Histoire
À la sortie de la Seconde Guerre mondiale, la France se lance dans un ambitieux programme de modernisation de son armement léger. Durant les décennies 1950 et 1960, les armées françaises testent les armes en service à l'étranger, qu'il s'agisse du fusil d'assaut soviétique Kalachnikov, du M16 américain, du FAL belge ou encore du G3 allemand. L'objectif est clair : tirer les leçons des meilleures technologies disponibles afin de concevoir une arme nationale capable de répondre aux exigences d'un conflit moderne.
À la tête de ce projet, un homme joue un rôle déterminant : Paul Tellié, ingénieur en chef à la Manufacture d'Armes de Saint-Étienne (MAS). Dès les années 1960, il travaille sur plusieurs prototypes de fusils d'assaut. Certains modèles reprennent une configuration classique avec emprunt de gaz, d'autres adoptent une conception plus novatrice : le système bullpup, qui permet de gagner en compacité sans sacrifier la longueur du canon. Le choix de la munition est encore ouvert, mais Tellié, au cours d'un voyage aux États-Unis, rencontre Eugene Stoner, concepteur du M16. Tous deux s'accordent sur le fait que l'avenir réside dans les munitions intermédiaires, et non dans les puissantes mais lourdes cartouches comme 7,62x51 mm OTAN. C'est ainsi que le 5,56x45mm commence à s'imposer comme standard.

En 1968, les travaux de Tellié débouchent sur la création de deux prototypes qui sont testés le 13 janvier 1969. En 1973, l'état-major de l'armée de Terre organise une évaluation comparative entre ces prototypes de la MAS, le Heckler & Koch HK33 et la Carabine Automatique Légère (CAL) de FN Herstal. Ces essais techniques sont accompagnés d'importants enjeux diplomatiques : à cette époque, la Belgique envisage l'achat d'avions de chasse. Si Bruxelles choisissait des Mirage F1 français, Paris pourrait en retour adopter l'arme belge, conformément à une logique de compensation économique.
Cependant en 1975, la Belgique porte finalement son choix sur les F-16 américains. En réaction, le ministre français de la Défense, Yvon Bourges, tranche : le nouveau fusil d'assaut des forces françaises sera de conception nationale. Cette décision politique donne un coup d'accélérateur au programme de Tellié.
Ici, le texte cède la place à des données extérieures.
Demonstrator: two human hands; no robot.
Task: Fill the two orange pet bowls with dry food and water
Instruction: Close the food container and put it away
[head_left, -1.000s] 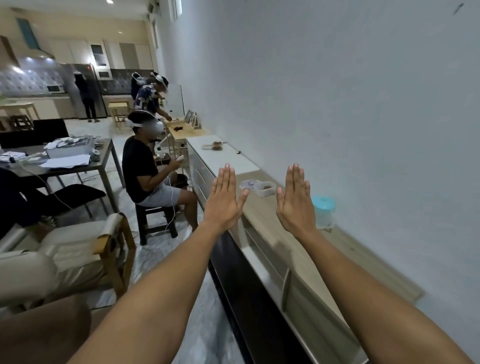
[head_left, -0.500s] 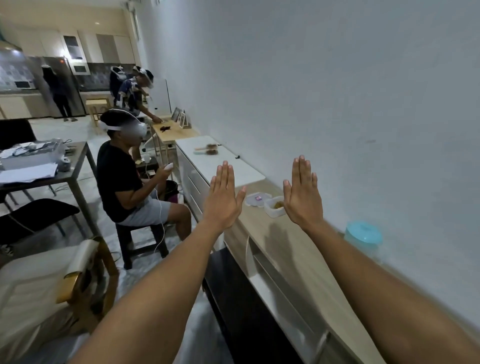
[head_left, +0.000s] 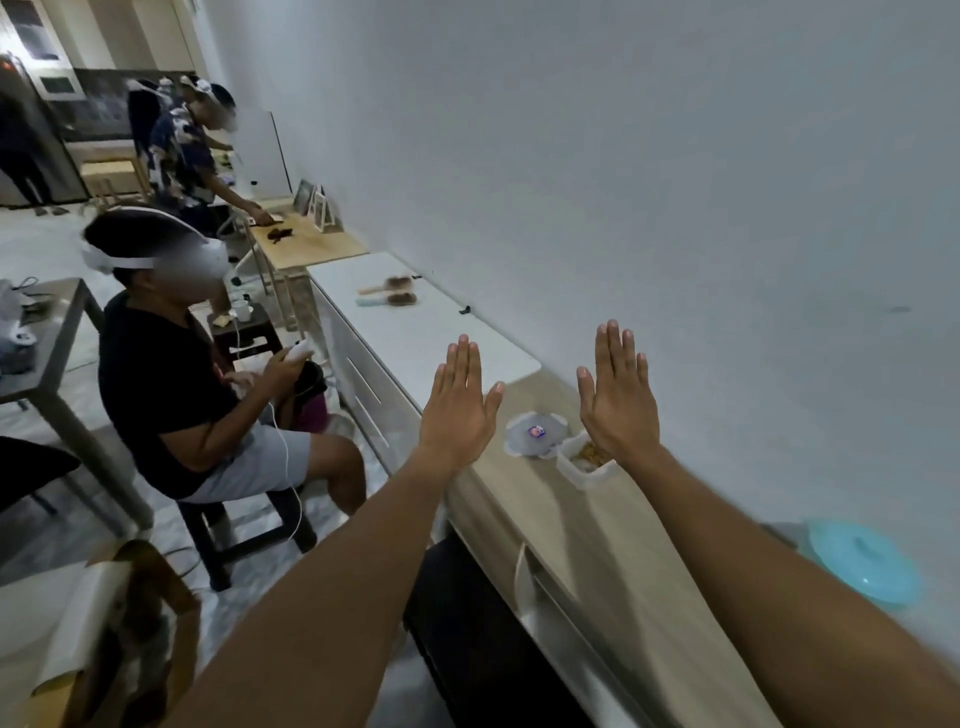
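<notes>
My left hand (head_left: 460, 405) and my right hand (head_left: 618, 397) are held out flat, palms away, fingers together and straight, holding nothing. Both hover above a long wooden sideboard (head_left: 566, 525) along the white wall. Partly behind my right hand stands a clear plastic container (head_left: 584, 467) with brownish dry food inside; its loose lid (head_left: 535, 434) lies just left of it. A container with a teal lid (head_left: 862, 566) stands by the wall at the right, beyond my right forearm. No orange bowls are in view.
A seated person in a black shirt with a headset (head_left: 182, 384) is on a stool close to the sideboard's left. Two brushes (head_left: 389, 293) lie on a white cabinet (head_left: 415, 332) further along. Another person (head_left: 192, 150) works at a wooden table (head_left: 306, 241). A wooden chair (head_left: 130, 623) stands at lower left.
The view has swung right and down toward the sideboard. The food container and the teal-lidded container look closer. Both hands stay flat and raised.
</notes>
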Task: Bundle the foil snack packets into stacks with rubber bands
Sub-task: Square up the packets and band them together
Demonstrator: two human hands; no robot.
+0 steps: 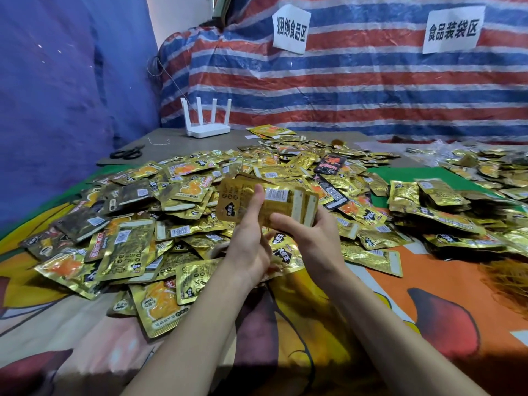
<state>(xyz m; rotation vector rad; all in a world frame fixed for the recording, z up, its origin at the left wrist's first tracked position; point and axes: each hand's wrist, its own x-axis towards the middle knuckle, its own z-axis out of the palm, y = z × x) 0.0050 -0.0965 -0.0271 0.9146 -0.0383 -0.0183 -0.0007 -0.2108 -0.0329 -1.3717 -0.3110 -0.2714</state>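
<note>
Left hand (pixel 251 241) and right hand (pixel 311 238) both grip the packet stack (pixel 238 201) between them; loose pile (pixel 177 212) lies beneath.

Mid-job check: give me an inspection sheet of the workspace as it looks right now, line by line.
Surface: cartoon-print cloth, with a green mat and a grey board behind.
Job's things: stack of gold packets held in the air; loose packet pile below; no rubber band seen.
Clutter: scissors, white router, a few black packets.
Hands: left hand and right hand both hold the stack.
Cables: none seen on the router; loose white thread on the board.
Surroundings: striped tarp with two paper signs; blue cloth.
</note>
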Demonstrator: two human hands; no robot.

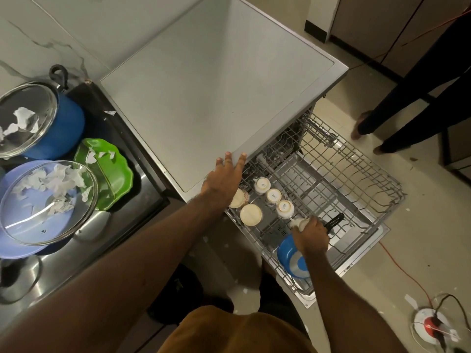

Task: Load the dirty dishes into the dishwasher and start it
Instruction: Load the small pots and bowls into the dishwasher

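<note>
The left hand [224,179] lies flat, fingers straight, on the front edge of the dishwasher [216,85] top; the right hand [309,234], at five o'clock from it, grips a cream cup [300,222] over the pulled-out rack [369,174]; upturned cups [274,196] sit at the rack's nine o'clock, a blue pan [293,258] at seven.

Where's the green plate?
The green plate sits in the steel sink at the left of the head view, just below the blue pot and right of the lilac plate.
</note>
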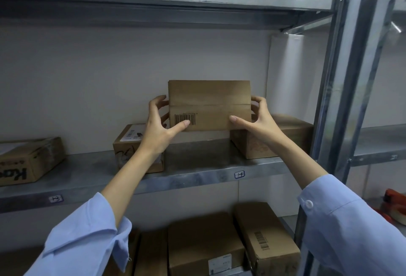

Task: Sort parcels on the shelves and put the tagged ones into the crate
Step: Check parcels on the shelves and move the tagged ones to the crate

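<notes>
Blue sleeves (92,238) reach up to a metal shelf (197,179). Both hands, left hand (157,126) and right hand (260,122), grip a brown parcel (209,100) by its ends, lifted above the shelf between two boxes.

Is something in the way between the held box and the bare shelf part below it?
Nothing visible. The left hand and right hand hold the box over a bare stretch of shelf, between a labelled box and a brown box.
</notes>
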`<action>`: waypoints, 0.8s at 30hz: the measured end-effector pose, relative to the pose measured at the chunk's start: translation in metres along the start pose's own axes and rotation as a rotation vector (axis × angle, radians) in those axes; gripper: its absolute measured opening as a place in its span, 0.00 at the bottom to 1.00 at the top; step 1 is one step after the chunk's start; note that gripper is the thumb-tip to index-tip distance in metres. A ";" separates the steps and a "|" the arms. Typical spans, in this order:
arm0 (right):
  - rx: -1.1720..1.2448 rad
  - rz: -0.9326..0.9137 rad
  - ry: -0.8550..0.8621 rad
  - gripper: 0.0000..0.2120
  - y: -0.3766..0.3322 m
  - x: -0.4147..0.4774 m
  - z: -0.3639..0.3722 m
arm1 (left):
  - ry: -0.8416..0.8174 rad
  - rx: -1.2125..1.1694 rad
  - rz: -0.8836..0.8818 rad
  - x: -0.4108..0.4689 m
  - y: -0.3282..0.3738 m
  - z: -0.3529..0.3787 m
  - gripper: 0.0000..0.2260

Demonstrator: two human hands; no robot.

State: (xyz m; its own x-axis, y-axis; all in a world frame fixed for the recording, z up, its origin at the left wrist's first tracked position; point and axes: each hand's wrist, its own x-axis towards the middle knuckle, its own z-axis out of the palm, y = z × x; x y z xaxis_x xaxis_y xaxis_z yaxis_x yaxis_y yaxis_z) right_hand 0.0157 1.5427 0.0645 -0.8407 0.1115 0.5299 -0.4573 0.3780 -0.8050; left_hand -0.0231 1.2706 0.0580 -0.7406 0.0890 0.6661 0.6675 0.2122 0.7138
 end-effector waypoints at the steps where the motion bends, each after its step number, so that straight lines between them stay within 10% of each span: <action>1: -0.002 -0.003 0.002 0.45 0.001 0.000 0.000 | 0.000 -0.010 -0.001 0.000 0.000 0.000 0.38; 24: -0.005 -0.035 0.014 0.54 -0.003 -0.001 0.008 | -0.018 0.033 0.099 -0.002 0.002 0.000 0.37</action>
State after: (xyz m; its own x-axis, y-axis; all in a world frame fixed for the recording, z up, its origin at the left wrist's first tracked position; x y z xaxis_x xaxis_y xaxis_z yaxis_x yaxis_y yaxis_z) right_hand 0.0160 1.5343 0.0640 -0.8198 0.1110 0.5617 -0.4852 0.3863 -0.7844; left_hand -0.0209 1.2707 0.0580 -0.6724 0.1288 0.7289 0.7349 0.2337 0.6366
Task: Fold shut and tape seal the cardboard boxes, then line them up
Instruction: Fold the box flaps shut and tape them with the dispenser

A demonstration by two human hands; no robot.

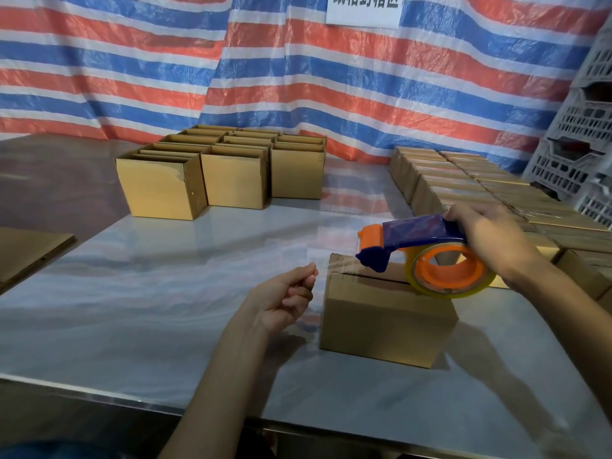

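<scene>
Striped red, blue and white tarpaulin (298, 77) hangs behind a pale, glossy worktop (165, 326). The right hand (490, 240) grips the blue and orange plastic tape dispenser (417, 236) by its handle, with the clear tape roll (450, 270) resting on the top seam of a small closed brown cardboard box (381, 319) that sits near the worktop's front edge. The left hand (284, 296) hovers just beside the box's left end, fingers curled. Whether it pinches a tape end cannot be told. The box looks light and stiff-walled, likely to slide on the slick surface, so it is best steadied by its side walls. Its flaps would probably give under hard pressure. Further back stand open brown cartons (231, 173), and rows of closed cartons (463, 180) line the right.
</scene>
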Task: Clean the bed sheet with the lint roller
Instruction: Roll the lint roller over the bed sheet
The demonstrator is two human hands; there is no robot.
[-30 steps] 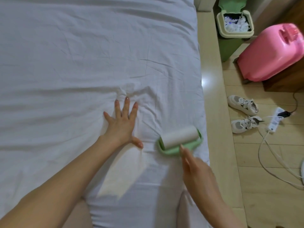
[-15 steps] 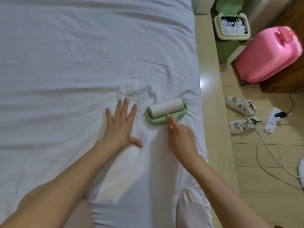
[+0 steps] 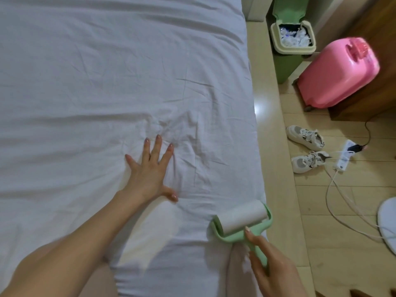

Le développement entre alors dans sa phase finale. Plusieurs modifications sont apportées : amélioration de la fiabilité, ajustement du nombre de rayures dans le canon, introduction d'un limiteur de rafale — fonctionnalité non prévue initialement — ou encore refonte de l'ergonomie générale. Après une série de tests, le Fusil d'Assaut de la Manufacture d'Armes de Saint-Étienne, plus connu sous l'acronyme FAMAS, est officiellement adopté en mai 1977.
La production de masse débute en juillet 1979 et le FAMAS équipe rapidement les forces françaises. Entre 1979 et 1992, plus de 350 000 exemplaires sont produits, ce qui en fait l'un des fusils d'assaut les plus emblématiques de l'arsenal français.

Un FAMAS pour la Marine Nationale
À la fin des années 1980, la Marine nationale émet le souhait de se doter de 10 000 fusils d'assaut modernisés mieux adaptés aux standards de l'OTAN. Pour répondre à cette demande, le GIAT (Groupement Industriel des Armements Terrestres) s'appuie sur un projet développé initialement pour l'export : le FAMAS G1.
Ce modèle G1 visait à réduire les coûts de production de près de 30 % en simplifiant certains aspects de l'arme. On supprime les alidades pour le tir de grenades à fusil, les organes de visée nocturne, le bipied ou encore le limiteur de rafale. Le pontet est redessiné pour faciliter l'utilisation avec des gants et la carcasse, autrefois en fibre de verre, est désormais moulée en polymère. Ce modèle devait à l'origine être commercialisé par FN Herstal, mais ne trouvera finalement aucun débouché à l'étranger.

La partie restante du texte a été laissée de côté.